= The Leona M. and Harry B. Helmsley Charitable Trust =

American nonprofit foundation

The Leona M. and Harry B. Helmsley Charitable Trust is a foundation established in 1999 and administered by four trustees selected by Leona Helmsley. The Trust supports a wide range of organizations, with a major focus on health and medical research, in addition to conservation, education, social services and cultural access.

== Donations and Grants ==
Since 2009, the trust has spent over $850 million on rural health care in the Midwest and Rocky Mountain regions of the US, focusing on psychiatric, cardiac and cancer care.

In October 2014, the trust announced $9.6 million in grants to the Technion, the Hebrew University in Jerusalem, The Weizmann Institute of Science and The Jerusalem Center for Public Affairs (JCPA).
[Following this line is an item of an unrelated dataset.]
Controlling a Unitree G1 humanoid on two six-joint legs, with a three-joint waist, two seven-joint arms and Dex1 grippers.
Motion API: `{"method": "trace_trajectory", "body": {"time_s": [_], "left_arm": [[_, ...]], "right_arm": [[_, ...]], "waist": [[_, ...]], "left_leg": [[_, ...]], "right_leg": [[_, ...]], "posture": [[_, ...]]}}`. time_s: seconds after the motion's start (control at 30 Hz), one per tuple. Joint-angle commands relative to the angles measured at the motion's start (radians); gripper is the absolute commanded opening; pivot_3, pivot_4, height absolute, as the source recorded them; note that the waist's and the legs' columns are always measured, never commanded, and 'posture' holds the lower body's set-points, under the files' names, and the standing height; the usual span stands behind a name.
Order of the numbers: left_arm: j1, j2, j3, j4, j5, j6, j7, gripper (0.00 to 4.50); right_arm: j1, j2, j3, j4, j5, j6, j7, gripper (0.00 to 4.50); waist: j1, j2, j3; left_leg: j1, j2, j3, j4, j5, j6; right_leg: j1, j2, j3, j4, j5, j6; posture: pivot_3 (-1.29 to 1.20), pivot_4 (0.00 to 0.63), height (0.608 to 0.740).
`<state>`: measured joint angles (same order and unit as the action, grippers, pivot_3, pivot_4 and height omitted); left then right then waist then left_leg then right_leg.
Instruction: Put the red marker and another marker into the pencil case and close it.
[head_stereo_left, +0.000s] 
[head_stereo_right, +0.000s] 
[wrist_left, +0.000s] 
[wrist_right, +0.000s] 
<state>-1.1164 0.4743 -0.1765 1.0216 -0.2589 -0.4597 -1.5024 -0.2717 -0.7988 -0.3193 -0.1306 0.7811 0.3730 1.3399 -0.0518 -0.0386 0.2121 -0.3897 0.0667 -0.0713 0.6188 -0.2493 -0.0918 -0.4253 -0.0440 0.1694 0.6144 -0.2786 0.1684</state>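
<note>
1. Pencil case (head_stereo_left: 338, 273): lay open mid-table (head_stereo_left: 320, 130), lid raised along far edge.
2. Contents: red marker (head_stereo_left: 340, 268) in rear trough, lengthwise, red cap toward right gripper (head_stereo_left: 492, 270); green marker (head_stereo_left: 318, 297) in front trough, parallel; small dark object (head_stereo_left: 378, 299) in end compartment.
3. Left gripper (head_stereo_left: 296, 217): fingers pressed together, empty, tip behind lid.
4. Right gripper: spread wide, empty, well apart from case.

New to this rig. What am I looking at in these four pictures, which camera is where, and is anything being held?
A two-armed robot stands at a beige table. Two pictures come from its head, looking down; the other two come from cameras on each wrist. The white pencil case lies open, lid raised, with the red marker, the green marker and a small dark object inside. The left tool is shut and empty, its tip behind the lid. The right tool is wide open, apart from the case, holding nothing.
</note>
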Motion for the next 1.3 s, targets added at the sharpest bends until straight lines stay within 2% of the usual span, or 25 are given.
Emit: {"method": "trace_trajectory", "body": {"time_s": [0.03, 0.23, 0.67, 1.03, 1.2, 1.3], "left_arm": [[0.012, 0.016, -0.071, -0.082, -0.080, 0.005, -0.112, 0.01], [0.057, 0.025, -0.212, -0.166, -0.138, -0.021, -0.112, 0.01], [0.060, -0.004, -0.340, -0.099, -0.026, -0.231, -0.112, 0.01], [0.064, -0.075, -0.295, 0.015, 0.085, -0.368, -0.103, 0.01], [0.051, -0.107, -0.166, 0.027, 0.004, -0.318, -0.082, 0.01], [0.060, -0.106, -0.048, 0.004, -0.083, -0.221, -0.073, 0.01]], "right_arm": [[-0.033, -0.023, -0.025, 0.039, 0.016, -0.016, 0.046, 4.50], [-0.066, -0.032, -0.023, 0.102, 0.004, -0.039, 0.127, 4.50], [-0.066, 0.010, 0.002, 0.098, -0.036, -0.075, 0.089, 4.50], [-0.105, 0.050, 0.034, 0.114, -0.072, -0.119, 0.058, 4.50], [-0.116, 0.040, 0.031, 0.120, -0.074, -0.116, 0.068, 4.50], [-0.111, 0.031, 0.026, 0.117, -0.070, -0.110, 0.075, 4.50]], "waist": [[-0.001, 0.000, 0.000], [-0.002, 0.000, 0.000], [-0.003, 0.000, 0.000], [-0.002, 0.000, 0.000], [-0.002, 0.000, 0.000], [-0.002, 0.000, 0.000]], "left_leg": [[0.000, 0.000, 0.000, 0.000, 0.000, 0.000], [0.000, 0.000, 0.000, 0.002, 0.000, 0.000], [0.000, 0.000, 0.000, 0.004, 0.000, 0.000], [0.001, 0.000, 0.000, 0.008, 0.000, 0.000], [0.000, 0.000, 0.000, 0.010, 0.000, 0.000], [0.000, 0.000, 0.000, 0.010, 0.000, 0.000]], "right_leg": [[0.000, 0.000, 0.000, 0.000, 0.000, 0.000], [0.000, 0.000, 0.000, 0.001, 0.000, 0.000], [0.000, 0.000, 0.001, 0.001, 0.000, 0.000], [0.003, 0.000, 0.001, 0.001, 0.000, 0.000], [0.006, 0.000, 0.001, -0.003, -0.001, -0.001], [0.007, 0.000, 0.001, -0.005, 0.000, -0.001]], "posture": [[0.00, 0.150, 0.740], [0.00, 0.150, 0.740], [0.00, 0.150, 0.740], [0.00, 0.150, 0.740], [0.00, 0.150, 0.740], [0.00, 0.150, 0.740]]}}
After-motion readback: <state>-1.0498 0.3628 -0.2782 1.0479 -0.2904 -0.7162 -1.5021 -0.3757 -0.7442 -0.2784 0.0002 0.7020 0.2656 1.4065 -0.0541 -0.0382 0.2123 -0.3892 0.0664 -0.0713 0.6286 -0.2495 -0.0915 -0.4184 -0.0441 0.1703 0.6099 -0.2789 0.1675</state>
In April 2022, the Trust, announced a $22.5 million donation to the Neglected tropical diseases fund, The END Fund. The aim of the donation was to aid in the supporting 1.7 billion people affected by EDN's such as onchocerciasis (river blindness) and lymphatic filariasis (LF) across Ethiopia, Sudan and South Sudan.

In June 2026, the Trust awarded a $29 million grant to the Weizmann Institute of Science to support the reconstruction of research facilities damaged during an Iranian missile strike on the institute's campus in 2025.